(ABOUT THIS TASK): Go through the material and copy each line that includes "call".

Segment Start: RAW DATA

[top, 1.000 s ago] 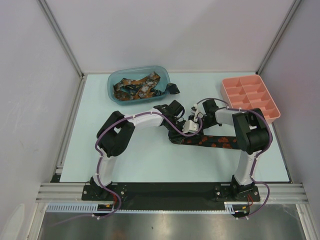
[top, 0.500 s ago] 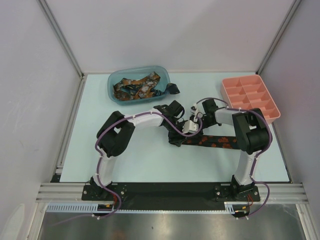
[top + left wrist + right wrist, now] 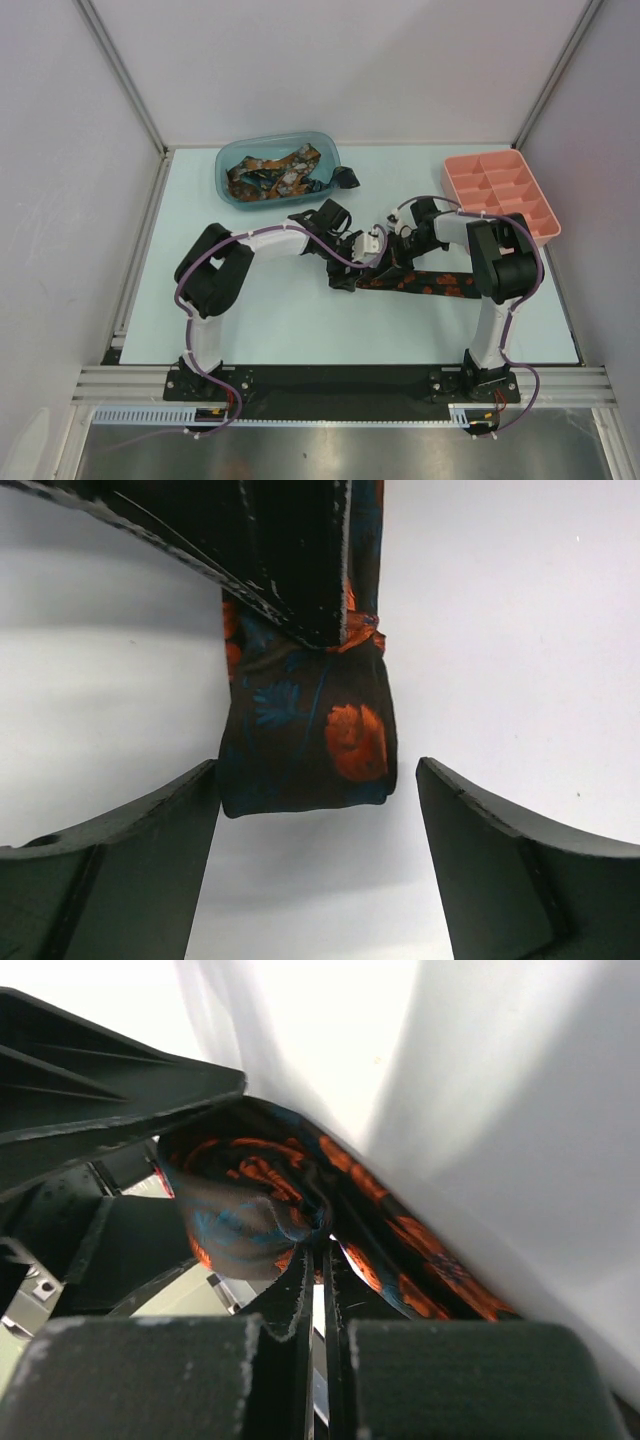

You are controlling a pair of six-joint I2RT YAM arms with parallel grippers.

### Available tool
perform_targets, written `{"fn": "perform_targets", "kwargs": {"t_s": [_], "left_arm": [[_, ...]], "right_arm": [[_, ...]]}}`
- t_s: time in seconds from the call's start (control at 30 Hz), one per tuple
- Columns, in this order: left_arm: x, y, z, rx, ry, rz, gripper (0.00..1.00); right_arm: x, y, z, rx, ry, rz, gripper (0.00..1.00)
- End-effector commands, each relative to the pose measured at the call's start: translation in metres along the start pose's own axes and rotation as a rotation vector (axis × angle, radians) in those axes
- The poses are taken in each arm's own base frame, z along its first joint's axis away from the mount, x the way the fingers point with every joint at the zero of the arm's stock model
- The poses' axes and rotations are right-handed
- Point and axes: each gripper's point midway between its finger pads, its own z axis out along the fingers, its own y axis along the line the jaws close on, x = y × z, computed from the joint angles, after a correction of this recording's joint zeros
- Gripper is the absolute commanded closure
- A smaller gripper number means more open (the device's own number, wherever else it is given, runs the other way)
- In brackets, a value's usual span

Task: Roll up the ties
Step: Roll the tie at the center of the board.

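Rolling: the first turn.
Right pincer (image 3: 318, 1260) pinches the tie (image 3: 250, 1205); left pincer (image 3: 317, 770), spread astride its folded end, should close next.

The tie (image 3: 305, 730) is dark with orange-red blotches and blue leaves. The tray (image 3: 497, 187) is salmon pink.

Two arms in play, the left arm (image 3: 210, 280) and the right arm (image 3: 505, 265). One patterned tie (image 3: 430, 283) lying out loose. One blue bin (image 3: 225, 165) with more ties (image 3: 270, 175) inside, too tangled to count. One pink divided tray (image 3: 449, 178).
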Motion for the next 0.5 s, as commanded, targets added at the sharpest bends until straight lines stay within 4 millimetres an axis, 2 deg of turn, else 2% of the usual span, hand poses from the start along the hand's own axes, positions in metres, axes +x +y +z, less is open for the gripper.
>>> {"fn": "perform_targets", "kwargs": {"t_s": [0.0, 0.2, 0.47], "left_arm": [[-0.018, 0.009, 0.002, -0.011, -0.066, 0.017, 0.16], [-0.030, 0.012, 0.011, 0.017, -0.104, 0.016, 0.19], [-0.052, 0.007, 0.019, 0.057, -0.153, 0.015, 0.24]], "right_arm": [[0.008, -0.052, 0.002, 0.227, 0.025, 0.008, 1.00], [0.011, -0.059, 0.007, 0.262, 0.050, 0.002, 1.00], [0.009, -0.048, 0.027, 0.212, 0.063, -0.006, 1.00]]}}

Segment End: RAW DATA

(EXERCISE ANSWER):
- t_s: time in seconds from the call's start (control at 30 Hz), one per tuple
- End-effector commands, each relative to the pose measured at the call's start: translation in metres along the start pose's own axes and rotation as a rotation vector (axis × angle, radians) in those axes

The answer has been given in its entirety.